Git and Github

What Is Git(hub) & Why Should I Learn It?

Git and github are a set of tools designed to facilitate collaboration on code. They make it possible for multiple people (in some cases, dozens or even hundreds of people) to work on code at the same time without getting in one another’s way. (Note: as we’ll discuss below, git and github are technically two different things, but you’ll almost certainly use them together, so I’m just going to call them “git” for now).

It is no exaggeration to say that git (and other forms of version control software) underlie the entire world of open source software, and are central to the operation of nearly every tech company on the planet. Git is just a central part of how software is developed today.

Git is less commonly used in Data Science, however, where people are often working in groups that are small enough they feel comfortable just keeping their code on Dropbox and trying to make sure that collaborators never work on the same file at the same time (in the hopes of never creating a dreaded Conflicted Copy file). But git and github have much to offer the modern data scientist, even if they only work on small teams and don’t want to contribute to larger software projects. In particular, here are the main benefits I see for git and github in order of likelihood of relevance for an applied data scientist (the sort who answers ad hoc questions like an academic researcher, rather than writes data analysis routines into widely distributed software):

  1. Keep an archive of every version of your project: Git works by logging the work you do on your project into a series of discrete sets of changes called “commits”. Crucially, it remembers all of your commits, making it possible to easily go back to a previous version of the project any time you want.
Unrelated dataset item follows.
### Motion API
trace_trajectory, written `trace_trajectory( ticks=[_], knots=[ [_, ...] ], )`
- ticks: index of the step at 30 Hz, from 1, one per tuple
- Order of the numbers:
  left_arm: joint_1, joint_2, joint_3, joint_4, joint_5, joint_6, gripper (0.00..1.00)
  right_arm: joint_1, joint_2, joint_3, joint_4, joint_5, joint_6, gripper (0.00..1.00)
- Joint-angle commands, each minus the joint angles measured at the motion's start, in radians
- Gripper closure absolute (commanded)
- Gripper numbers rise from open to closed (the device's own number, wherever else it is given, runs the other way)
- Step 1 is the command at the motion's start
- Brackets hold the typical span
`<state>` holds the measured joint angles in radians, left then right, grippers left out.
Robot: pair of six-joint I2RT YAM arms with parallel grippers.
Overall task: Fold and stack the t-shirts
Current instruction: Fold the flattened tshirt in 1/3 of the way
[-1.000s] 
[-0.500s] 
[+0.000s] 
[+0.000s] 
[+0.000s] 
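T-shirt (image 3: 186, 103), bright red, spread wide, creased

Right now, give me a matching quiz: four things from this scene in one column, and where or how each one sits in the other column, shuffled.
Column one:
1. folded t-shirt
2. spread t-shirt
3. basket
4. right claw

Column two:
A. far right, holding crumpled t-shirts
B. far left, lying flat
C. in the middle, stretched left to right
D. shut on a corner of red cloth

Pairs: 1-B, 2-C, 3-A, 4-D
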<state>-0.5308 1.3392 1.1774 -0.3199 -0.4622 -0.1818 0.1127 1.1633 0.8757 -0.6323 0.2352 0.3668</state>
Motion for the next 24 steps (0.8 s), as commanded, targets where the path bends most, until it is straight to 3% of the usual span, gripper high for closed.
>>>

Suddenly discover that your co-author deleted the code for your favorite graph weeks ago and you didn’t notice till now? No problem! You can easily recover the version of that file that existed before your co-author’s mistake.
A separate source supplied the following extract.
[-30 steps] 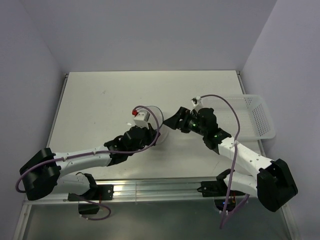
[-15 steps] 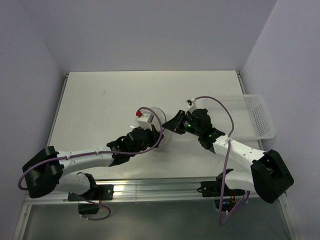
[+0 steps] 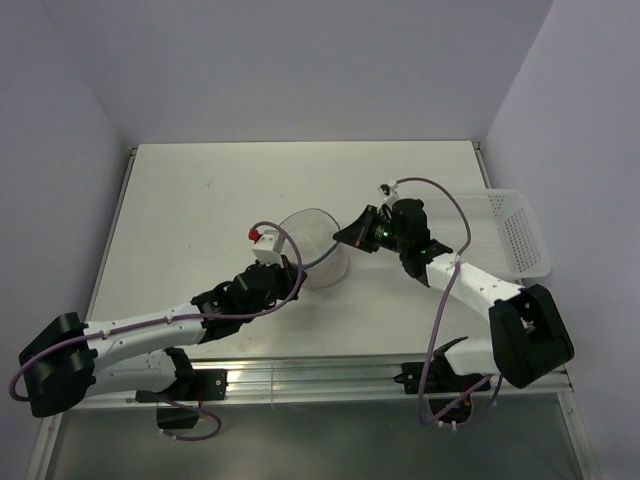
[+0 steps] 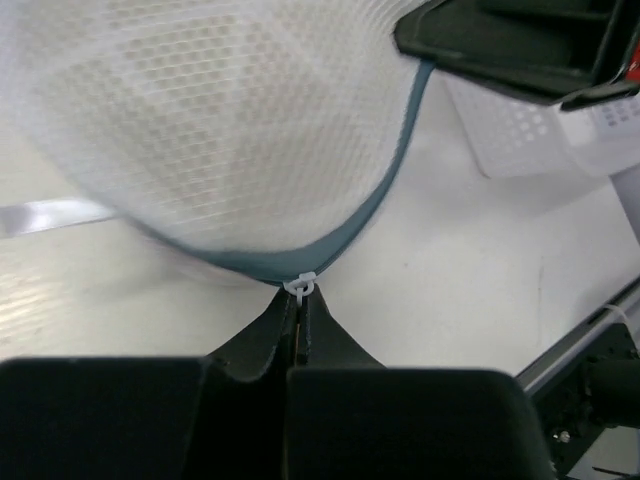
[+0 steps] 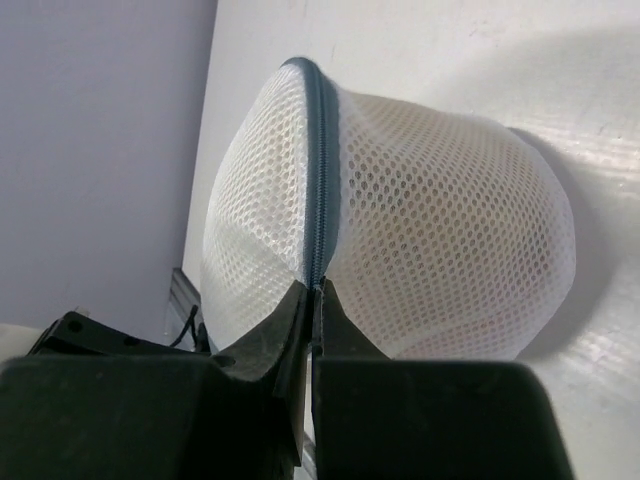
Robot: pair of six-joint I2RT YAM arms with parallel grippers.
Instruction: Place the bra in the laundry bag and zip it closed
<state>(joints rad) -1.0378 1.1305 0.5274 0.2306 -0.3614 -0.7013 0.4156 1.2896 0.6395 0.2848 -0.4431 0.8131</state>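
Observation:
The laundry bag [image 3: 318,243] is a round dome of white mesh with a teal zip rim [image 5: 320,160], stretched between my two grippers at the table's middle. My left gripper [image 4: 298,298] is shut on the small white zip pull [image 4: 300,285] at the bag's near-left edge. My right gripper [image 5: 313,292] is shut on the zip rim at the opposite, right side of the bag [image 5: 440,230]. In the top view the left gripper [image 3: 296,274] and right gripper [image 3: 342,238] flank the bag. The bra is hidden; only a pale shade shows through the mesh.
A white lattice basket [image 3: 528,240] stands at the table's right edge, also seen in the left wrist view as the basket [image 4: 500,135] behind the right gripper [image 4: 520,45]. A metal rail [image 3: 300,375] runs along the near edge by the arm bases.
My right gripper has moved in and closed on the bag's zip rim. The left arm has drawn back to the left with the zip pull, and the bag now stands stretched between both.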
  2. All you and your co-authors to work at the same time: Git is much more forgiving when it comes to allowing people to edit the same document at the same time. Git treats each line in a text document separately, so if your co-author is editing the introduction of your paper (assuming it’s in a text format like \(\LaTeX\)) while you’re editing the conclusion, git can easily integrate your simultaneous edits. Moreover, if you do both edit the same line of code or text, then git will help you resolve those conflicting edits in a very efficient manner instead of what dropbox does: create a Confliced Copy, and leave you to figure out what changes conflicted and how to integrate both authors’ changes.
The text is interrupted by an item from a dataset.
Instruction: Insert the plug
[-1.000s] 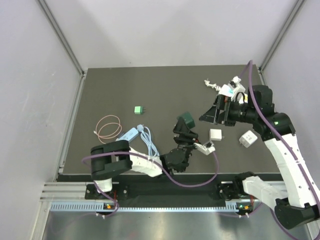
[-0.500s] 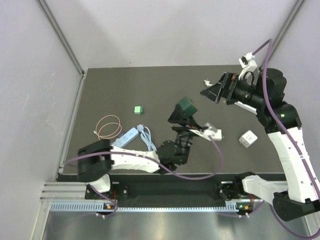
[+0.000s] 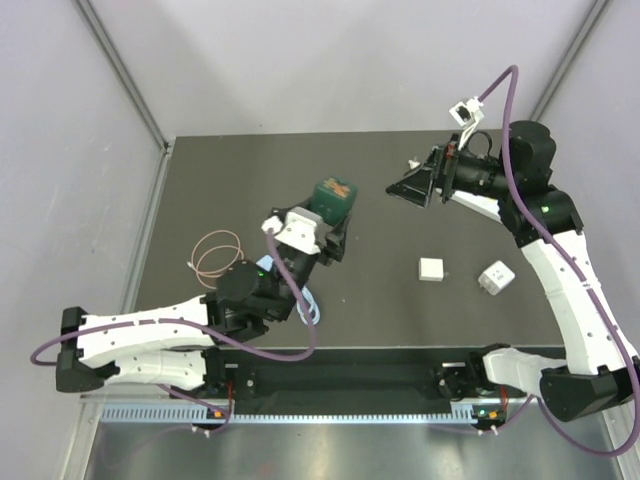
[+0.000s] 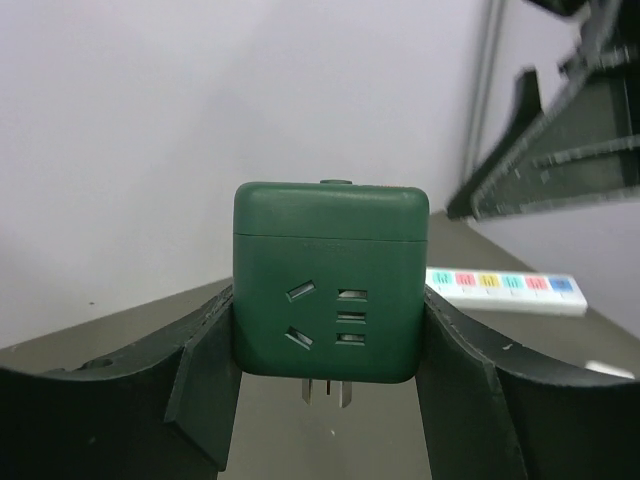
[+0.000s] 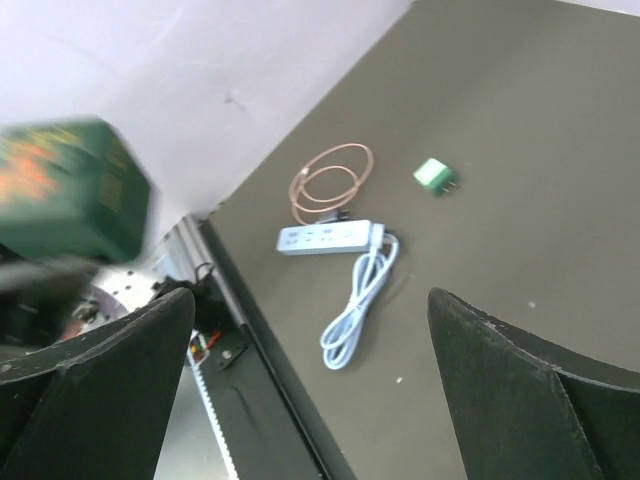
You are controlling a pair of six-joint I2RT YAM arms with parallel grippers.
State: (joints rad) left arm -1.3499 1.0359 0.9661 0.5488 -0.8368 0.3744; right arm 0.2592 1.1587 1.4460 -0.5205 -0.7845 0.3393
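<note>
Pinching green cube plug, left jaws; right jaws spread.

The cube plug is dark green, with an orange-brown print on one face. The bench is dark grey. The power strip is pale blue-white with a row of pastel green, pink, yellow and blue squares. Beside the strip are a coppery-pink cable coil and a light green charger. Well away from the strip, the square adapter and the tilted adapter are white.
</note>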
  3. You can easily see what changes you’re co-author has made: Because git is organized around keeping track of changes (again, called commits), when your co-author makes changes to a document, git allows you to easily see just the changes your co-author has made. This makes it much easier for colleagues to be aware of how their project is changing to watch out of problems (e.g. you can easily see if your co-author recoded a variable in a way that is problematic for code you wrote later). For example, here’s an example of a github report on changes a co-author made in a shared project, where the (red) text on the left is what the code used to say, while the (green) text on the right is what it now says. And github even allows you to comment directly on changes if you want:

git_diff_example

Much more helpful than a Drobox “[Name] made changes to [File]” notification. :)

  1. Allows you to contribute to open source projects: This may not be something you’re planning to jump into, but learning git will make this an option. If you find that a package you use doesn’t have a feature you need, the ability to use git will make it possible for you to add that feature to the package, not only allowing you to do what you want to do, but also making that fix available to the broader community.

  2. Allows you to make your project open source so others can contribute to your project: The time may come when you want to write a software package and share it with the world. If you know git, you can also share that code in a way that makes it easy for other people to contribute code and improve that package. Open source isn’t just for big things like Python programming language – it’s also used for lots of little projects, like packages for simulating electoral boundaries to study gerrymandering, or tools to make it easy to access campaign finance data (sorry, I’m a political scientist, so I’m doing poli sci examples, but you get the idea). And you’ll be amazed how many people contribute to these kinds of projects. Indeed, even these tutorials have a github repositoriy where people can submit improvements!

OK, now the bad news: there’s a reason I put so much energy into discussing the value of git before getting into how it works: learning git kinda sucks. I mean, it’s not painful like performing an appendectomy on yourself without anesthesia, and it’s not hard like quantum mechanics or geometric topology; it’s definitely something anyone can learn. But there’s no pretending that git is user friendly, and you’re sure to have a couple of moments when you’ll find yourself thinking (rightly) “why on Earth did they do it like that?”. So before you dive in, it’s good to have the expectation that there’s a initial uphill slog to learning git before it becomes really useful. But I promise: it pays off big time.

Git versus Github

As I eluded to earlier, though they’re almost always used together, git and github are actually two different things:

  • git is the program that keeps track of changes in your code and helps you manage multiple people working on code at the same time.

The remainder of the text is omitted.